Отмашка! Гикнули! Полетели, будто сорванные ветром, кошевки, вырываясь из улицы на простор тракта. Васька знал толк в скачках. Лихачить лихачил, но мог и головой соображать. Полного хода Игреньке не давал. Держал его с соперниками ухо в ухо. Перед свертком даже приотстал немного, боялся, как бы кошевку не занесло. И не прогадал. Обошел шадринских парней, которым пришлось на развороте своих скакунов сдерживать. А в обратную сторону – сколько есть моченьки. Тут уж ни себя, ни коня не жалей. Только глаза крепче прищуривай, чтобы ветром не выхлестнуло. Игренька выстилался над землей, и казалось, что он ее не касается – в воздухе отмахивает искрометный галоп.

– Дюжевский! Дюжевский! – закричали самые дальнозоркие, когда появилась на тракте стремительно летящая черная точка.

Тихон Трофимович успокоился и степенно запахнул шубу, всем своим видом желая показать: и так ясно, что Игреньку не обскачешь, оторвали, понимаешь, занятого человека от дела, заставили глупостями заниматься…

Шадринские парни, потеряв надежду, уже не гнали своих коней. Тянулись абы как. Васька, наоборот, подстегивал Игреньку, не давая и малого передыха, – когда еще представится случай покрасоваться в полной победе. Кошевка влетела в улицу и понеслась, не сбавляя хода, к площади. Люди, расступившись по обе стороны, кричали и махали шапками.

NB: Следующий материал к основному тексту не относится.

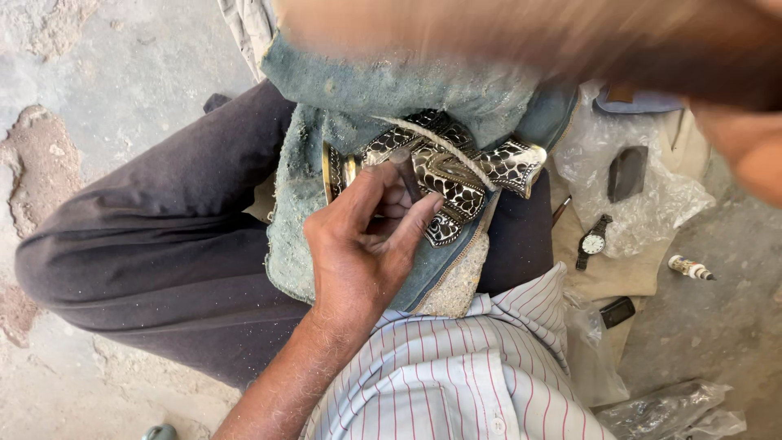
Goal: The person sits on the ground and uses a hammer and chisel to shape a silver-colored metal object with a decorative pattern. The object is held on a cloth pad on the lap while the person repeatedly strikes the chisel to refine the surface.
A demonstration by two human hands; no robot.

И вдруг разом, в один звук, придушенно ахнули. Замерли и не шевелились, словно окаменели, глядя на страшную картину: выскочил неизвестно откуда малой парнишонко, бросился наперерез кошевке, махом желая перебежать улицу. Но поскользнулся на самой середине и шлепнулся. Игренька бил копытами землю, раздувая разъяренные ноздри. Его бешеный, исступленный бег не знал удержу.

Васька уперся в передок кошевки, потянул на себя вожжи, но Игренька только всхрапывал, задирая голову, – ноги его остановиться не могли. Парнишонко съежился, уткнулся носом в снег и схватился руками за голову.

Ближе, ближе… Иные люди от страха зажмурились.

И не увидели, как мелькнул, отделяясь от толпы, яркий платок – словно цветок бросили под ноги Игреньке.

А-ах!

Повис кто-то, намертво ухватившись обеими руками за узду. Игренька споткнулся, сбиваясь с разгона, рванул вбок, с треском выламывая оглобли, и, потеряв равновесие, тяжело упал. Ваську скинуло с кошевки, как песок с лопаты, шлепнуло об дорогу, и он въехал на пузе прямо в середину толпы.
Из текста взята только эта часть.